### Task item
Nothing but the exact text of the entries should appear in your answer; pictures stay out.

** Opening Data shown block **

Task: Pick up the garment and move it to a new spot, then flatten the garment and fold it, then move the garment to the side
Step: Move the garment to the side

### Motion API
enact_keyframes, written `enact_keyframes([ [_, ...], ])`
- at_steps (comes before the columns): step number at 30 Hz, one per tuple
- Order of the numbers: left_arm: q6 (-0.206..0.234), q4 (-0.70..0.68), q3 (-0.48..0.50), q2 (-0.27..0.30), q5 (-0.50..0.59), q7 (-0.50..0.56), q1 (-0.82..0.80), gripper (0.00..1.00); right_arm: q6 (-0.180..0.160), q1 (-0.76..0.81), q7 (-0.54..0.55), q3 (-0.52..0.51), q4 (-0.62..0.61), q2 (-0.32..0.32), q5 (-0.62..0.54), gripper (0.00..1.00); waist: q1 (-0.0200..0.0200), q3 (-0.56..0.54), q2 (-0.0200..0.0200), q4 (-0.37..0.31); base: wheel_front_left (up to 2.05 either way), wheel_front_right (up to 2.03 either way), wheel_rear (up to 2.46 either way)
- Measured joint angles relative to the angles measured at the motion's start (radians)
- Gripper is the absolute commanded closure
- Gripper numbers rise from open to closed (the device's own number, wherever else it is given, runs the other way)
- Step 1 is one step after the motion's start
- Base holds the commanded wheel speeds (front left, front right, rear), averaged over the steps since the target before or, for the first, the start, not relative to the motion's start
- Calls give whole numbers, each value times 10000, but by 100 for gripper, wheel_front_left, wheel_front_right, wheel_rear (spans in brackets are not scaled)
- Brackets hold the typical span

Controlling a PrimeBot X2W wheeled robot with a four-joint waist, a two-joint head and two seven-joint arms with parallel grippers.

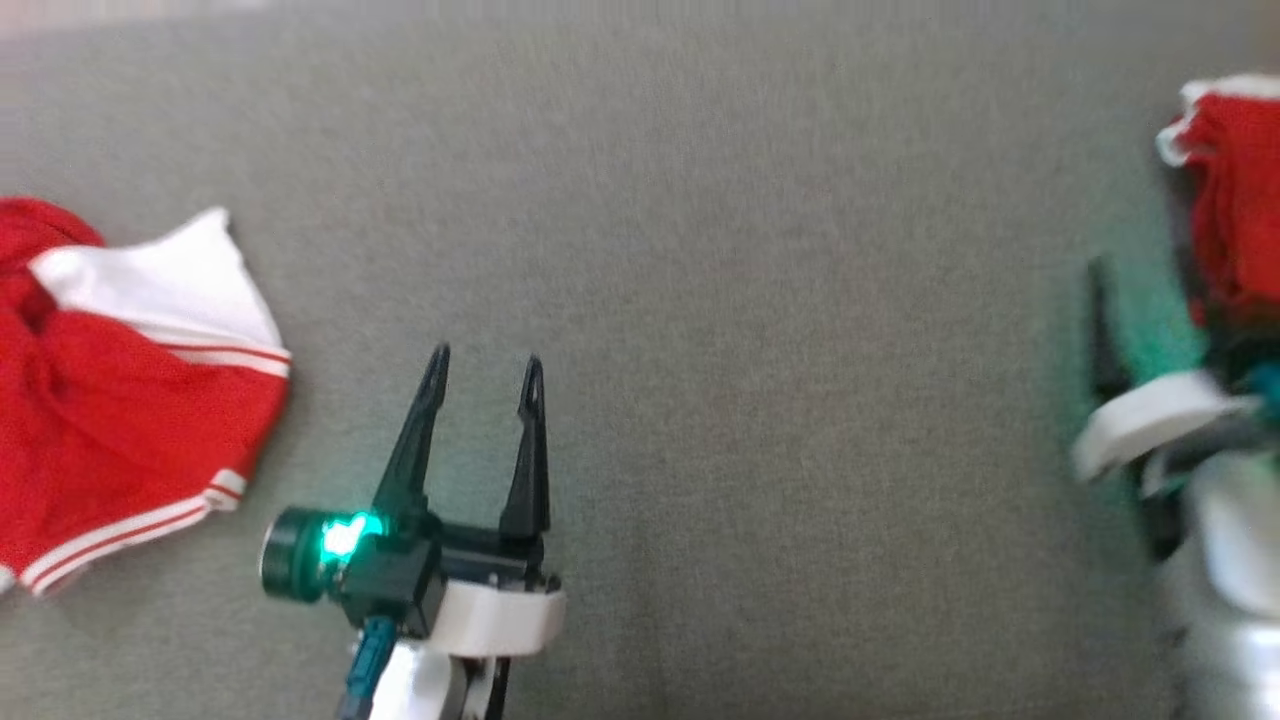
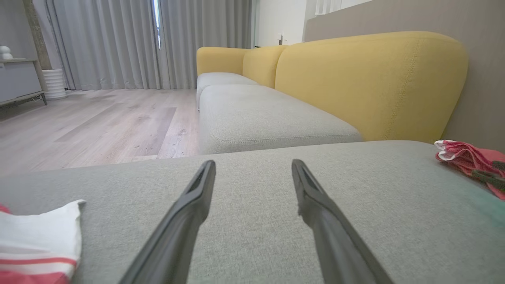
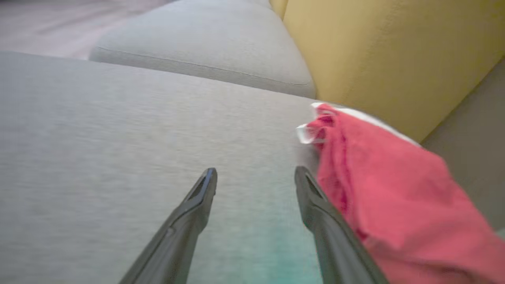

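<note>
At the bottom of the left wrist view the left gripper [image 2: 253, 163] reaches over the grey cushion [image 2: 252, 221]; its two dark fingers are spread wide with bare fabric between them, pinching nothing. In the head view the same gripper sits in the lower left of centre, a green light [image 1: 345, 535] glowing at its wrist. At the bottom of the right wrist view the right gripper [image 3: 256, 170] also has its fingers spread apart and empty; a greenish glow lies on the cushion between them. The folded red garment [image 3: 394, 197] lies on the cushion just beside the right-hand finger in that picture, filling the lower right; whether cloth and finger touch cannot be told. In the head view this garment [image 1: 1235, 200] is at the far right edge, blurred, with the pale right wrist below it; in the left wrist view it lies at the right edge. A second red-and-white garment [image 1: 120, 400] lies crumpled at the left edge of the head view, well apart from the first; a white corner with red stripes shows in the lower left of the left wrist view. Beyond the cushion a second grey seat [image 2: 268, 118] runs on, with a yellow backrest [image 2: 371, 83] on the right; farther off are a wooden floor [image 2: 98, 118] and grey curtains [image 2: 118, 39] in the upper left.
</note>
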Motion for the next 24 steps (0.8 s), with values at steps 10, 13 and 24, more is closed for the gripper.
enact_keyframes([
  [10,161,134,40,2,-418,0,1357,0,0,2948,-2,2704,-2347,1193,3392,0,-1,-1910,0,266,0,0,0],
  [13,314,84,236,6,-416,0,1818,0,0,3675,0,2729,-3183,1252,3559,0,-1,-2368,0,288,0,0,0],
  [24,539,-660,903,15,-128,2,2953,0,0,5562,-31,1465,-5837,1649,2686,0,0,-3499,1,268,0,0,0],
])
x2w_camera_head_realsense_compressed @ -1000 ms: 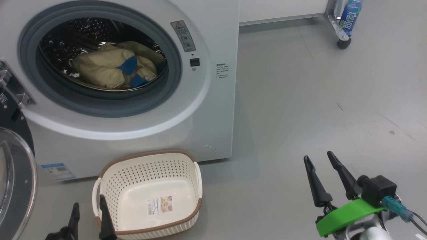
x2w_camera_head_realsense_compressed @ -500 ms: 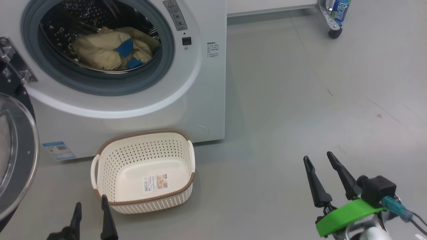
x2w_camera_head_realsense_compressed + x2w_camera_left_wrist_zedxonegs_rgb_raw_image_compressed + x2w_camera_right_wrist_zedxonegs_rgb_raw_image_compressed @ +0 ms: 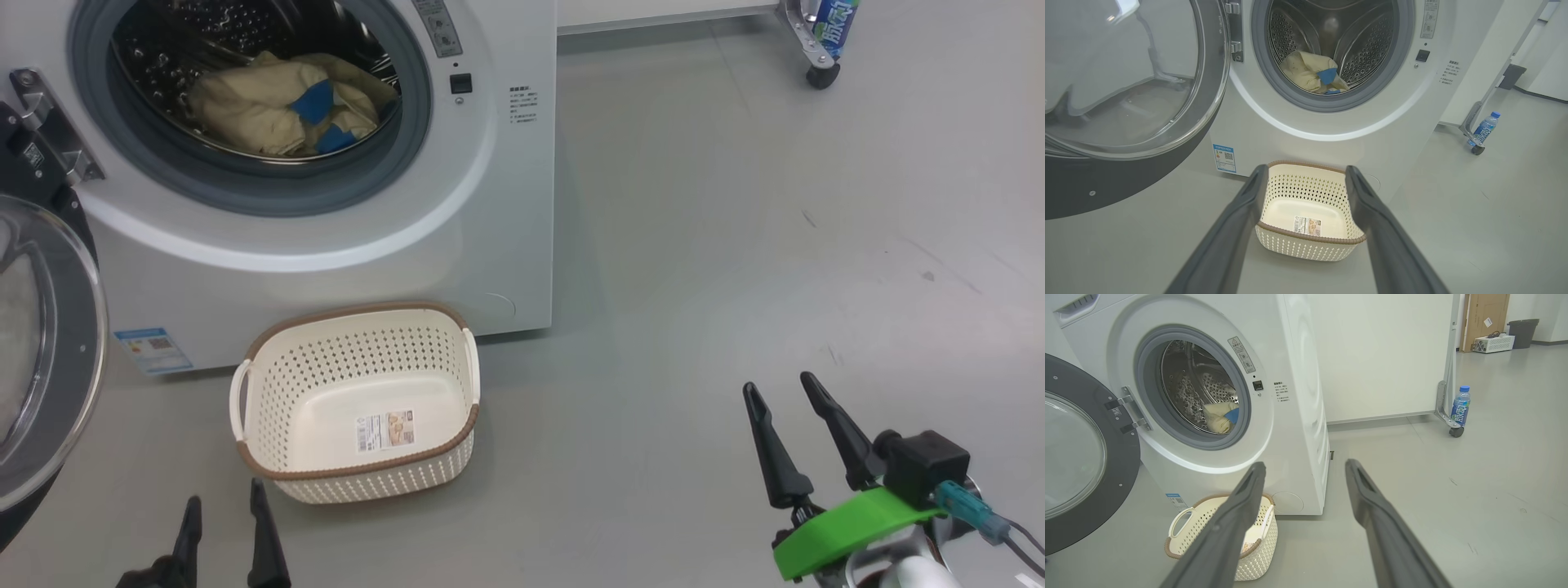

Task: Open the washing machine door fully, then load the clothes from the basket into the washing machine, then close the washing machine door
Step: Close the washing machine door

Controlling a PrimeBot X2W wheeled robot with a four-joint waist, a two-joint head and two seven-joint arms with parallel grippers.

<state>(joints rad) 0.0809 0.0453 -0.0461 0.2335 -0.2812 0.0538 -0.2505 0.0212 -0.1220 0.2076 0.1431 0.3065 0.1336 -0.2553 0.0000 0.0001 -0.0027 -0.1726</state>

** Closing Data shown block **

### Problem solution
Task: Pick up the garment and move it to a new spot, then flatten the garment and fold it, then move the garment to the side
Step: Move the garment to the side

### Motion API
enact_keyframes, written `enact_keyframes([ [_, ...], ])`
- at_steps (comes before the columns): step number at 30 Hz, one per tuple
- Order of the numbers: left_arm: q6 (-0.206..0.234), q4 (-0.70..0.68), q3 (-0.48..0.50), q2 (-0.27..0.30), q5 (-0.50..0.59), q7 (-0.50..0.56), q1 (-0.82..0.80), gripper (0.00..1.00); right_arm: q6 (-0.180..0.160), q1 (-0.76..0.81), q7 (-0.54..0.55), q3 (-0.52..0.51), q4 (-0.62..0.61), q2 (-0.32..0.32), q5 (-0.62..0.54), gripper (0.00..1.00); waist: q1 (-0.0200..0.0200), q3 (-0.56..0.54), q2 (-0.0200..0.0200), q4 (-0.37..0.31); base: wheel_front_left (up to 2.05 either way), wheel_front_right (up to 2.03 either way), wheel_rear (up to 2.46 either way)
- Measured joint angles relative to the angles measured at the motion's start (radians)
- Gripper is the absolute commanded closure
- Gripper numbers rise from open to closed (the device's own number, wherever else it is given, runs the other way)
- Step 1 is one step after the motion's start
- Base holds the commanded wheel speeds (front left, front right, rear), averaged over the steps since the target before or, for the first, the start, not relative to the motion's start
- Calls give whole numbers, each value times 10000, but by 100 for gripper, wheel_front_left, wheel_front_right, wheel_rear (spans in brackets are not scaled)
- Brackets hold the typical span

Controlling a PrimeBot X2W wheeled robot with a four-joint waist, a two-joint head and two seven-joint arms with parallel grippers.


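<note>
At the bottom of the left wrist view the left gripper [image 2: 253, 163] reaches over the grey cushion [image 2: 252, 221]; its two dark fingers are spread wide with bare fabric between them, pinching nothing. In the head view the same gripper sits in the lower left of centre, a green light [image 1: 345, 535] glowing at its wrist. At the bottom of the right wrist view the right gripper [image 3: 256, 170] also has its fingers spread apart and empty; a greenish glow lies on the cushion between them. The folded red garment [image 3: 394, 197] lies on the cushion just beside the right-hand finger in that picture, filling the lower right; whether cloth and finger touch cannot be told. In the head view this garment [image 1: 1235, 200] is at the far right edge, blurred, with the pale right wrist below it; in the left wrist view it lies at the right edge. A second red-and-white garment [image 1: 120, 400] lies crumpled at the left edge of the head view, well apart from the first; a white corner with red stripes shows in the lower left of the left wrist view. Beyond the cushion a second grey seat [image 2: 268, 118] runs on, with a yellow backrest [image 2: 371, 83] on the right; farther off are a wooden floor [image 2: 98, 118] and grey curtains [image 2: 118, 39] in the upper left.
</note>
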Motion for the next 24 steps (0.8 s), with values at steps 10, 13 and 24, more is closed for the gripper.
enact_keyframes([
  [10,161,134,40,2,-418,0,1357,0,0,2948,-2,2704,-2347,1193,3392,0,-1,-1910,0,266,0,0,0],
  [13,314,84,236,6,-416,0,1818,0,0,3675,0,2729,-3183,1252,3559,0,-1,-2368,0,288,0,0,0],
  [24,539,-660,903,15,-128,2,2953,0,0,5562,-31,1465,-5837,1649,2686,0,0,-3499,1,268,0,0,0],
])
x2w_camera_head_realsense_compressed @ -1000 ms: 
x2w_camera_head_realsense_compressed @ -500 ms: 
x2w_camera_head_realsense_compressed + x2w_camera_left_wrist_zedxonegs_rgb_raw_image_compressed + x2w_camera_right_wrist_zedxonegs_rgb_raw_image_compressed @ +0 ms: 

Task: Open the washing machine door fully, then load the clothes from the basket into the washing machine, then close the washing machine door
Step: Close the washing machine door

Controlling a PrimeBot X2W wheeled robot with a four-joint waist, a two-joint head and two seven-joint arms with parallel grippers.

<state>(joints rad) 0.0809 0.0453 -0.0461 0.2335 -0.2812 0.0538 -0.2505 0.0212 -0.1220 0.2076 0.1431 0.3065 0.1336 -0.2553 0.0000 0.0001 -0.0027 -0.1726</state>

Nothing further belongs to this answer.